TBX1 is the gene on chromosome 22q11.21, which encodes T-box 1 (OMIM: 602054, UniProtKB: O43435), a putative transcription regulator involved in development, which is required for normal development of the pharyngeal arch arteries.
Synonyms CAFS, CATCH22, CTHM, DGCR, DGS, DORV, TBX1C, TGA, VCF, VCFS
Molecular pathology Defects of TBX1 cause:
DiGeorge syndrome A common (1:4000 in the general population) autosomal dominant disorder characterised by:
– Hypocalcemia due to hypoplasia of parathyroid glands
– Underdeveloped-hypoplastic thymus with T-cell immunodeficiency; and
– Conotruncal–outflow tract–heart defect
Also present are distinctive facies, cleft palate, other congenital heart defects, learning disabilities, and 180 other clinical findings, including head and neck deformities due to defects of cervical neural crest migration into the derivatives of the pharyngeal arches and pouches. Deletions in the same region of chromosome 22q11 as DiGeorge syndrome–DGS cause velocardiofacial syndrome (OMIM:192430); conotruncal anomaly face (Takao syndrome); and isolated outflow tract defects of the heart including tetralogy of Fallot, truncus arteriosus, and interrupted aortic arch, prompting one cardiologist/Einstein to suggest we should use collective acronym CATCH22 for the whole magilla (good luck with that, Al).
Defective TBX1 is one of multiple genes involved in several other conditions primarily characterised by congenital heart disorders, see below bullet-pointed conditions:
Tetralogy of Fallot image from New Medical Terms
• Tetralogy of Fallot
(left image normal heart, right tetralogy) A congenital cyanotic heart disorder, defined by the tetralogy of:
– Obstruction of right ventricular outflow
– Ventricular septal defect
– Right ventricular hypertrophy
– Overriding aorta
Risk factors Maternal rubella, viral illness during pregnancy, poor prenatal nutrition, maternal alcoholism, mother > age 40, gestational diabetes, trisomy 21. Where a specific gene is involved (see below, molecular pathology), it is inherited in an autosomal dominant fashion
Clinical findings At birth, infants are not cyanotic, but later develop episodic cyanosis from crying or feeding–called “Tet spells”

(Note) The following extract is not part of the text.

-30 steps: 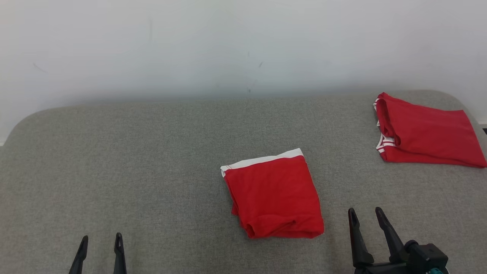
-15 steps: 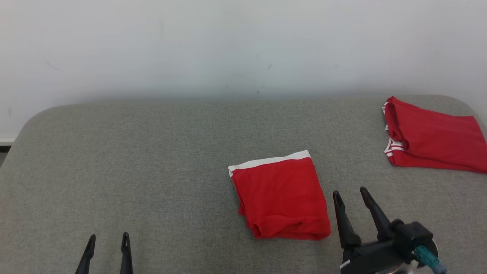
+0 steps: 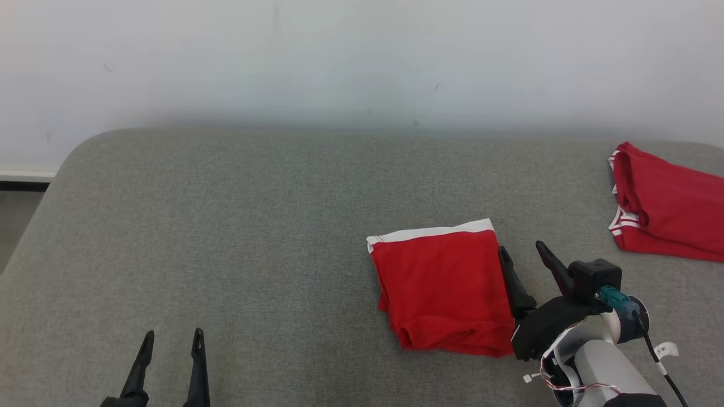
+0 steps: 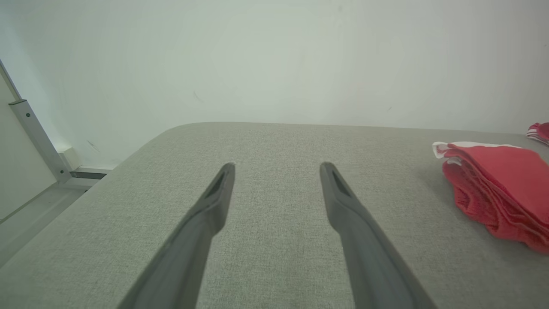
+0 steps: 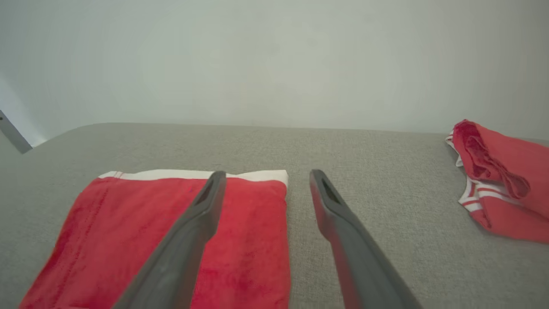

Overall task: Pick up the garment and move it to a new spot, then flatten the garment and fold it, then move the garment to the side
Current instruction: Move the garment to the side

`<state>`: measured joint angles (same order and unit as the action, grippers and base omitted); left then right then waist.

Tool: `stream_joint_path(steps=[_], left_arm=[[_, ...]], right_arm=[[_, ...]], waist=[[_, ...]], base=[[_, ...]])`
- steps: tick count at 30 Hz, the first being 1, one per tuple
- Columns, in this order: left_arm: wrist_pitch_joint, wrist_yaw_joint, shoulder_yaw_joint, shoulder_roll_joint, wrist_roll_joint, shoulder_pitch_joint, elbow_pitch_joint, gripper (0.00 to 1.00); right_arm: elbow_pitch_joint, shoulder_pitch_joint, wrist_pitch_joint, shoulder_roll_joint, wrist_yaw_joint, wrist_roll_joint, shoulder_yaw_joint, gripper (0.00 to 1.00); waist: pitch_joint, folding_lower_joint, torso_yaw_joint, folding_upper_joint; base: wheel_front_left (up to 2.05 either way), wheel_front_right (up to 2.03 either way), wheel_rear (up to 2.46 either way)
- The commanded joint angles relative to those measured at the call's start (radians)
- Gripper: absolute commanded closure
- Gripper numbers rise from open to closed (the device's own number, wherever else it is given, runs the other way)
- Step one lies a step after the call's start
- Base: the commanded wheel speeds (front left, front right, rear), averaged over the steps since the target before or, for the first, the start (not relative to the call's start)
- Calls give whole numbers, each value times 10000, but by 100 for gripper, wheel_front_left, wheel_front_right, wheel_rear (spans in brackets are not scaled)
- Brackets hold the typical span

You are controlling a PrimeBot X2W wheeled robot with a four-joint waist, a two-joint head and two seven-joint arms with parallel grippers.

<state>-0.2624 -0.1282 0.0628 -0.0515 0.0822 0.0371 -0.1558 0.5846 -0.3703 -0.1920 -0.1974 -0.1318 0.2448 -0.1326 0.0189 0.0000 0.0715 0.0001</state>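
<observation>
A folded red garment with a white band along its far edge lies on the grey padded surface. My right gripper is open at the garment's right edge. In the right wrist view the gripper straddles that edge: one finger is over the red garment, the other over bare grey fabric. My left gripper is open and holds nothing near the front left, far from the garment. In the left wrist view the left gripper points over bare surface, with the garment off to the right.
A second folded red garment with white stripes lies at the far right, and it is also in the right wrist view. A white wall backs the surface. The surface's rounded left edge drops to the floor.
The head camera has turned, shifting the whole picture rightward. My right gripper has moved forward and left, from near the garment's front right corner up along its right edge. Left gripper unchanged.
</observation>
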Motion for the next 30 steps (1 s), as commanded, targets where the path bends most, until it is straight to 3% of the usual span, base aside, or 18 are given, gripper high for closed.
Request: stream_joint_path(steps=[1,16,17,19,20,30], left_arm=[[-32,-4,-14,12,60,-76,-16,0],[-32,-11,15,17,126,-622,-49,0],[-32,-12,30,16,130,-633,-52,0],[-32,-12,58,18,154,-659,-53,0],[-32,-10,71,17,171,-678,-54,0],[-32,8,110,18,260,-941,-33,0]], right_arm=[[247,-164,32,-9,29,33,3,0],[4147,-1441,87,278,29,208,-389,0],[4274,-1410,62,345,29,267,-470,20],[4443,-1420,15,474,29,441,-593,93],[4505,-1443,21,492,29,494,-674,100],[4378,-2878,-380,-142,31,821,-1295,100]], waist=[[248,0,227,-1],[1021,0,580,-1],[1031,0,573,-1],[1052,0,539,-1],[1060,0,512,-1],[1492,0,307,-1]], base=[[0,0,0],[0,0,0],[0,0,0],[0,0,0],[0,0,0],[0,0,0]])
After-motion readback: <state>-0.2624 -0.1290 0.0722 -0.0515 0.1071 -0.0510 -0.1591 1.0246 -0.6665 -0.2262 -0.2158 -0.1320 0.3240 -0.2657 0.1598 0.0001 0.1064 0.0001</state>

The 32 year actuarial survival of patients with a TOF was 86%–who had a Blalock-Taussig palliative shunt prior to repair compared with an expected rate of 96% in an age– and sex–matched population
Molecular pathology Defects of:
• GATA4, which encodes a zinc-finger transcription activator that plays a key role in cardiac development, regulates genes involved in embryogenesis and myocardial differentiation and function, and is required for testicular development
• GATA6, which encodes a zinc-finger transcription factor thought to play a key role in regulating proliferation and terminal differentiation in the gastric epithelium and in bone morphogenetic protein (BMP)-mediated cardiac-specific gene expression
• GDF1, which encodes a member of the bone morphogenetic protein family and the TGF-beta superfamily, that regulate cell growth and differentiation; GDF1 is thought to be involved in establishing left-right asymmetry in the early embryo, and in neural development in later embryos
• JAG1, which encodes a receptor ligand that plays a role in mediating Notch signaling involved in cell-fate decisions during hematopoiesis and cardiovascular development,
• NKX2-5, which encodes a homeobox transcription factor, implicated in commitment to and/or differentiation of the myocardial lineage
• TBX1, which encodes a transcription regulator involved in development, and required for normal development of the pharyngeal arch arteries
• ZFPM2, which encodes a transcription factor that modulates the activity of GATA proteins that are key regulators of hematopoiesis and cardiogenesis,
all play a causative role in tetraology of Fallot.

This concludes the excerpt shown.